→ **Assignment**
The data below is to be set down again exactly as written.

→ **Source material**
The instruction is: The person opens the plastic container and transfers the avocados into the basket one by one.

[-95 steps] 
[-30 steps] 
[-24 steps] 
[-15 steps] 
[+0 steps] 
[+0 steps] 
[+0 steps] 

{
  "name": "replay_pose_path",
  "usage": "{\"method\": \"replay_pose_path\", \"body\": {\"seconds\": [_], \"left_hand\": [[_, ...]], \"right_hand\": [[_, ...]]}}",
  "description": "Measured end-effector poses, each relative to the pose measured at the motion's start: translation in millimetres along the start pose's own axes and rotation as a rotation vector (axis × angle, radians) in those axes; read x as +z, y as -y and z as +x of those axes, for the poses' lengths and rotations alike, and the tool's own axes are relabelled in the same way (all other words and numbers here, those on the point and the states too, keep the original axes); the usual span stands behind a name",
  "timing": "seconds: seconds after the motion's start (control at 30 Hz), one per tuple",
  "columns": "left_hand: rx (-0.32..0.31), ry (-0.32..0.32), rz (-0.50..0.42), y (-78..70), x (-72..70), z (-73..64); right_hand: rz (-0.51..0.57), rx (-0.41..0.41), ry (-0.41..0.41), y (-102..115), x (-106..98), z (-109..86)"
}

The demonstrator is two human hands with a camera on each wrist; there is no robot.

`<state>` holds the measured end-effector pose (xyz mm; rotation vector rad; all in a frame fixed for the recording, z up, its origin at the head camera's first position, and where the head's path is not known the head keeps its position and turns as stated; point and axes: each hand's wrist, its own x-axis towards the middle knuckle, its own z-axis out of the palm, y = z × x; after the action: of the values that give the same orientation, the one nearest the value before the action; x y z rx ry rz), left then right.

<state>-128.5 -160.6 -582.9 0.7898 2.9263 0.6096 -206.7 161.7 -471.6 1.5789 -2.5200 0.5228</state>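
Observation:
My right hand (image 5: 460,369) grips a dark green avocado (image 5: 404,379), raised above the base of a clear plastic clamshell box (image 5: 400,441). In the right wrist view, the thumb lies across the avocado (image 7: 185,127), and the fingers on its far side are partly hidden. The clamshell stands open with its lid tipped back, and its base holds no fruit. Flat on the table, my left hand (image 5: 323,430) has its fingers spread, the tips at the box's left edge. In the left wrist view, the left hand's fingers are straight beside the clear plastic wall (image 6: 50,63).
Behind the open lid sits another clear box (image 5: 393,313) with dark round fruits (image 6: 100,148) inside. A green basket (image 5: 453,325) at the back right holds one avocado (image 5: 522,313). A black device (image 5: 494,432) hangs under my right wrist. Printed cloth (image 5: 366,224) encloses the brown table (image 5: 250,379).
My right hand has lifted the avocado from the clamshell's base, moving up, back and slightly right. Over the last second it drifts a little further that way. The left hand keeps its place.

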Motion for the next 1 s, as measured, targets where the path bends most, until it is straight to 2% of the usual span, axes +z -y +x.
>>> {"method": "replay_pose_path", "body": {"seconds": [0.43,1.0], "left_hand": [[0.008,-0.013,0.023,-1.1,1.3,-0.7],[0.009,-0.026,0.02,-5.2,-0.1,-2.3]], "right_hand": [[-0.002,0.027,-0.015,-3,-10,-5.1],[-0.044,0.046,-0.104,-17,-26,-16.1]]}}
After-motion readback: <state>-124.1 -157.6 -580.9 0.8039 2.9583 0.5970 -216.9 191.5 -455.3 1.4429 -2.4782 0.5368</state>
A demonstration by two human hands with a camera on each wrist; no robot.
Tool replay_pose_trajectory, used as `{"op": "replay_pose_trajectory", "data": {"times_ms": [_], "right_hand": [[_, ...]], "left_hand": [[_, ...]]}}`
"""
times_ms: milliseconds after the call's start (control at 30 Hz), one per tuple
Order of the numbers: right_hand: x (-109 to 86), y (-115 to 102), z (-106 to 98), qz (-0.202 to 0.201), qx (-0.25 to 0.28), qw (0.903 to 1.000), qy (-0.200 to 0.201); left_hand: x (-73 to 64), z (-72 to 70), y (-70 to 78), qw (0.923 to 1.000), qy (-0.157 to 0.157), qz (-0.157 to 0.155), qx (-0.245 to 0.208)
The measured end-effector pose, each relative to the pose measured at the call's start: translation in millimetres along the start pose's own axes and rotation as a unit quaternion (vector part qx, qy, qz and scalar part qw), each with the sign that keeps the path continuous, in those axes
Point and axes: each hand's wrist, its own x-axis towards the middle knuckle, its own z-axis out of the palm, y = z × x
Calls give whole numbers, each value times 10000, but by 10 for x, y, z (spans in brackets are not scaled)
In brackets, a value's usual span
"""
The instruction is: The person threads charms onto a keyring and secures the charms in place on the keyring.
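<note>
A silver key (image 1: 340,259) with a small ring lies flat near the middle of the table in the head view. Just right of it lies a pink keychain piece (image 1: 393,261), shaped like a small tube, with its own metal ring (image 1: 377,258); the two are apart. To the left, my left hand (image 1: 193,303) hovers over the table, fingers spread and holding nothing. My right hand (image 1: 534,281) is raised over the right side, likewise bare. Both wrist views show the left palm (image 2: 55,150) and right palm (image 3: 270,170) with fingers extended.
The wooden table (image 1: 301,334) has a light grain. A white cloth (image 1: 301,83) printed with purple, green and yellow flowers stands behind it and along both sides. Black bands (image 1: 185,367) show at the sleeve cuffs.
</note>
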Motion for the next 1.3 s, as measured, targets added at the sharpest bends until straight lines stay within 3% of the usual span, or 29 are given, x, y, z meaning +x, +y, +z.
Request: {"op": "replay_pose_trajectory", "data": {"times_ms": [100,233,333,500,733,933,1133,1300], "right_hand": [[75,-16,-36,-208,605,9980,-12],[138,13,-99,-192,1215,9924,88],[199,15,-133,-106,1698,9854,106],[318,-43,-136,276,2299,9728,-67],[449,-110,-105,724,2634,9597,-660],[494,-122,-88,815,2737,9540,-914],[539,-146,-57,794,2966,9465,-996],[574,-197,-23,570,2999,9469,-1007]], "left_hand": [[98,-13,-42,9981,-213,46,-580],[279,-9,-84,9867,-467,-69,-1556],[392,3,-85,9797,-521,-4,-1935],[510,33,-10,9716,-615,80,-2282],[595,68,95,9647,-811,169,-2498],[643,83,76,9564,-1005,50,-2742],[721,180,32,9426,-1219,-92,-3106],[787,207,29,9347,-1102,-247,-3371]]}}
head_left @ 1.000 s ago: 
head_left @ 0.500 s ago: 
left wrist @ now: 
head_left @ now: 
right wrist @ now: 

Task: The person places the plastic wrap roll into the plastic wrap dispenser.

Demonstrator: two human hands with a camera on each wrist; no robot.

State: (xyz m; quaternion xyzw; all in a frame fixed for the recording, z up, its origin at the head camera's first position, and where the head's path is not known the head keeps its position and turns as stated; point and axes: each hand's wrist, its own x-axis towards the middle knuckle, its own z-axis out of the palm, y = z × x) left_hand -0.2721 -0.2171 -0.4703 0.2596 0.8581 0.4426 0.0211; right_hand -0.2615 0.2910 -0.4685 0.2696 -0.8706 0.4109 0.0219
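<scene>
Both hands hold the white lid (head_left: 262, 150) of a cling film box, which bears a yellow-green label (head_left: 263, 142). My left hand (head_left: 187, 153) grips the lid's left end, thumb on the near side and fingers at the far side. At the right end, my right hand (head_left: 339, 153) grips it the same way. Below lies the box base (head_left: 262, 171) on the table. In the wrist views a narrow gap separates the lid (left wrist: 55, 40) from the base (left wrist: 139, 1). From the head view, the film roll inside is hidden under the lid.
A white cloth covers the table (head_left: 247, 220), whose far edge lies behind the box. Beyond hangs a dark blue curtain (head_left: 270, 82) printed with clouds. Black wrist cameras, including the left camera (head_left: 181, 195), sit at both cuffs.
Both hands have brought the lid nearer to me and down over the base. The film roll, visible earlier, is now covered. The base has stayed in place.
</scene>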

→ **Exercise solution**
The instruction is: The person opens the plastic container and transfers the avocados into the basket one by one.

[-95 steps] 
[-30 steps] 
[-24 steps] 
[-15 steps] 
[+0 steps] 
[+0 steps] 
[+0 steps] 

{
  "name": "replay_pose_path",
  "usage": "{\"method\": \"replay_pose_path\", \"body\": {\"seconds\": [_], \"left_hand\": [[_, ...]], \"right_hand\": [[_, ...]]}}",
  "description": "Measured end-effector poses, each relative to the pose measured at the motion's start: translation in millimetres along the start pose's own axes and rotation as a rotation vector (axis × angle, radians) in those axes; read x as +z, y as -y and z as +x of those axes, for the poses' lengths and rotations alike, and the tool's own axes are relabelled in the same way (all other words and numbers here, those on the point and the states too, keep the original axes); the usual span stands behind a name",
  "timing": "seconds: seconds after the motion's start (control at 30 Hz), one per tuple",
  "columns": "left_hand: rx (-0.32..0.31), ry (-0.32..0.32), rz (-0.50..0.42), y (-78..70), x (-72..70), z (-73..64); right_hand: rz (-0.51..0.57), rx (-0.41..0.41), ry (-0.41..0.41), y (-102..115), x (-106..98), z (-109..86)"
}

The demonstrator is two human hands with a camera on each wrist; there is no robot.

`<state>` holds the measured end-effector pose (xyz mm; rotation vector rad; all in a frame fixed for the recording, z up, its origin at the head camera's first position, and where the head's path is not known the head keeps its position and turns as stated; point and axes: each hand's wrist, its own x-axis towards the middle knuckle, its own z-axis out of the palm, y = z × x; after the action: of the values that give the same orientation, the one nearest the value before the action; x y z rx ry rz), left then right.

<state>-128.5 -160.6 -582.9 0.7898 2.9263 0.6096 -206.7 161.7 -471.6 1.5789 -2.5200 0.5228</state>
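Observation:
My right hand (image 5: 460,369) grips a dark green avocado (image 5: 404,379), raised above the base of a clear plastic clamshell box (image 5: 400,441). In the right wrist view, the thumb lies across the avocado (image 7: 185,127), and the fingers on its far side are partly hidden. The clamshell stands open with its lid tipped back, and its base holds no fruit. Flat on the table, my left hand (image 5: 323,430) has its fingers spread, the tips at the box's left edge. In the left wrist view, the left hand's fingers are straight beside the clear plastic wall (image 6: 50,63).
Behind the open lid sits another clear box (image 5: 393,313) with dark round fruits (image 6: 100,148) inside. A green basket (image 5: 453,325) at the back right holds one avocado (image 5: 522,313). A black device (image 5: 494,432) hangs under my right wrist. Printed cloth (image 5: 366,224) encloses the brown table (image 5: 250,379).
My right hand has lifted the avocado from the clamshell's base, moving up, back and slightly right. Over the last second it drifts a little further that way. The left hand keeps its place.
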
Motion for the next 1 s, as measured, targets where the path bends most, until it is straight to 2% of the usual span, axes +z -y +x.
>>> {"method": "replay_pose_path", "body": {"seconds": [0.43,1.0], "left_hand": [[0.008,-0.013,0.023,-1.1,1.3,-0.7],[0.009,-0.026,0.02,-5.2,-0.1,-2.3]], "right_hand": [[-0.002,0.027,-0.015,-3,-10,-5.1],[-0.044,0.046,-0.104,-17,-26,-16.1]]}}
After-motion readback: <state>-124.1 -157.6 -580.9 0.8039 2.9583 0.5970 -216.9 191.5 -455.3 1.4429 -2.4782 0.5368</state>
A demonstration by two human hands with a camera on each wrist; no robot.
Tool replay_pose_trajectory, used as `{"op": "replay_pose_trajectory", "data": {"times_ms": [_], "right_hand": [[_, ...]], "left_hand": [[_, ...]]}}`
"""
times_ms: milliseconds after the call's start (control at 30 Hz), one per tuple
Order of the numbers: right_hand: x (-109 to 86), y (-115 to 102), z (-106 to 98), qz (-0.202 to 0.201), qx (-0.25 to 0.28), qw (0.903 to 1.000), qy (-0.200 to 0.201); left_hand: x (-73 to 64), z (-72 to 70), y (-70 to 78), qw (0.923 to 1.000), qy (-0.157 to 0.157), qz (-0.157 to 0.155), qx (-0.245 to 0.208)
The measured end-effector pose, each relative to the pose measured at the call's start: translation in millimetres along the start pose's own axes and rotation as a unit quaternion (vector part qx, qy, qz and scalar part qw), each with the sign that keeps the path continuous, in those axes
Point and axes: each hand's wrist, its own x-axis towards the middle knuckle, its own z-axis out of the palm, y = z × x
Calls give whole numbers, each value times 10000, but by 10 for x, y, z (spans in brackets are not scaled)
In brackets, a value's usual span
"""
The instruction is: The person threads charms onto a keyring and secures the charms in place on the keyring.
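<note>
A silver key (image 1: 340,259) with a small ring lies flat near the middle of the table in the head view. Just right of it lies a pink keychain piece (image 1: 393,261), shaped like a small tube, with its own metal ring (image 1: 377,258); the two are apart. To the left, my left hand (image 1: 193,303) hovers over the table, fingers spread and holding nothing. My right hand (image 1: 534,281) is raised over the right side, likewise bare. Both wrist views show the left palm (image 2: 55,150) and right palm (image 3: 270,170) with fingers extended.
The wooden table (image 1: 301,334) has a light grain. A white cloth (image 1: 301,83) printed with purple, green and yellow flowers stands behind it and along both sides. Black bands (image 1: 185,367) show at the sleeve cuffs.
</note>
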Motion for the next 1.3 s, as measured, targets added at the sharpest bends until straight lines stay within 3% of the usual span, or 29 are given, x, y, z meaning +x, +y, +z.
Request: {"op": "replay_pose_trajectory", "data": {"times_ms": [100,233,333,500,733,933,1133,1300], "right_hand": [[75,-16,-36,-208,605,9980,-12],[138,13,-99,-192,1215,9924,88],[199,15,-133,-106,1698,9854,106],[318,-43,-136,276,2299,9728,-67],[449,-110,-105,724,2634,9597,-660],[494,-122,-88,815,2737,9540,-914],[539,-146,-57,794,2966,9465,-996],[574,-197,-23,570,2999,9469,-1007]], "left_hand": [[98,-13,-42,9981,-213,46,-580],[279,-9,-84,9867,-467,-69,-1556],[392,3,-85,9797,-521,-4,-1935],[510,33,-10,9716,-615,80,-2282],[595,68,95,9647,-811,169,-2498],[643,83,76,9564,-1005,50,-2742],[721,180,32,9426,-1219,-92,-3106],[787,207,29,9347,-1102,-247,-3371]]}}
head_left @ 1.000 s ago: 
head_left @ 0.500 s ago: 
left wrist @ now: 
head_left @ now: 
right wrist @ now: 

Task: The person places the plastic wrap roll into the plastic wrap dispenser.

Demonstrator: two human hands with a camera on each wrist; no robot.

State: (xyz m; quaternion xyzw; all in a frame fixed for the recording, z up, its origin at the head camera's first position, and where the head's path is not known the head keeps its position and turns as stated; point and axes: each hand's wrist, its own x-axis towards the middle knuckle, its own z-axis out of the palm, y = z × x) left_hand -0.2721 -0.2171 -0.4703 0.2596 0.8581 0.4426 0.0211; right_hand -0.2615 0.2910 -0.4685 0.2696 -0.8706 0.4109 0.0219
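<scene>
Both hands hold the white lid (head_left: 262, 150) of a cling film box, which bears a yellow-green label (head_left: 263, 142). My left hand (head_left: 187, 153) grips the lid's left end, thumb on the near side and fingers at the far side. At the right end, my right hand (head_left: 339, 153) grips it the same way. Below lies the box base (head_left: 262, 171) on the table. In the wrist views a narrow gap separates the lid (left wrist: 55, 40) from the base (left wrist: 139, 1). From the head view, the film roll inside is hidden under the lid.
A white cloth covers the table (head_left: 247, 220), whose far edge lies behind the box. Beyond hangs a dark blue curtain (head_left: 270, 82) printed with clouds. Black wrist cameras, including the left camera (head_left: 181, 195), sit at both cuffs.
Both hands have brought the lid nearer to me and down over the base. The film roll, visible earlier, is now covered. The base has stayed in place.
</scene>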

What the exercise required is now done.